§ Exercise brief: Count the lines of data below that include "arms". Provide only the number.

————

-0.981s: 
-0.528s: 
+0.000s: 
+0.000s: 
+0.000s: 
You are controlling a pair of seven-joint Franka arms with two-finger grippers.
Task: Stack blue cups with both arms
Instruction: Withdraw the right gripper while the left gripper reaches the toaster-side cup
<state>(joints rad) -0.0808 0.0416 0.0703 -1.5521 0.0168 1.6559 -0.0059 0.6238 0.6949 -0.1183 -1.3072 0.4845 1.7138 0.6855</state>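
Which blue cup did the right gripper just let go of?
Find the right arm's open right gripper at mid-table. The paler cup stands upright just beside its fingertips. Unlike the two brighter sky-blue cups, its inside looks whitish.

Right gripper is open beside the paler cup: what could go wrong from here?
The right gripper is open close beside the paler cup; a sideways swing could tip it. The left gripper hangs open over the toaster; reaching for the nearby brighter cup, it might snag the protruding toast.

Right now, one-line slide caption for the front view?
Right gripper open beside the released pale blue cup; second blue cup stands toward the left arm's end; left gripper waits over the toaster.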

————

§ Exercise output: 2